▶

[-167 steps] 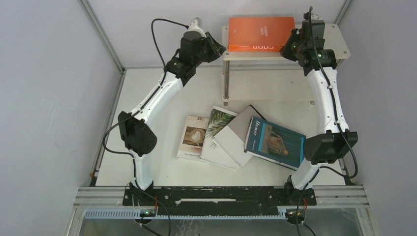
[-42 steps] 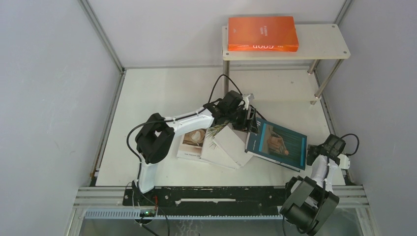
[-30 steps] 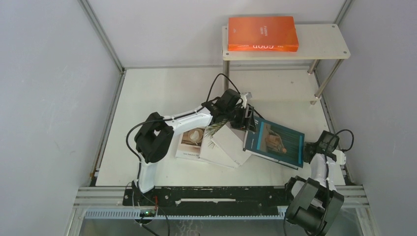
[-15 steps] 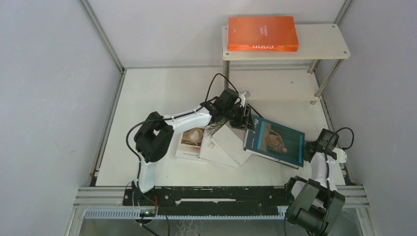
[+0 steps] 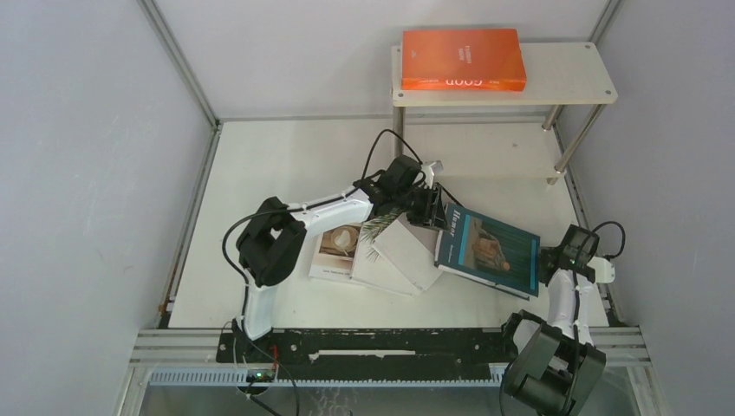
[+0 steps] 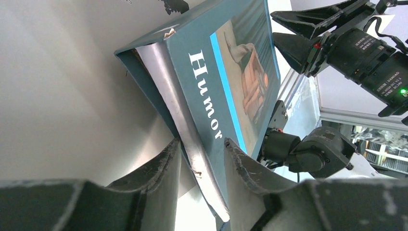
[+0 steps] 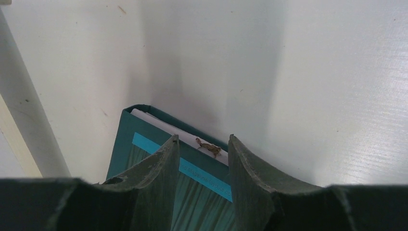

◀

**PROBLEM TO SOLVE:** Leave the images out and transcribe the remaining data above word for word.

**ANSWER BOX:**
[-167 steps] 
[-42 steps] 
[-30 steps] 
[-15 steps] 
[+0 steps] 
[+0 steps] 
[+0 steps] 

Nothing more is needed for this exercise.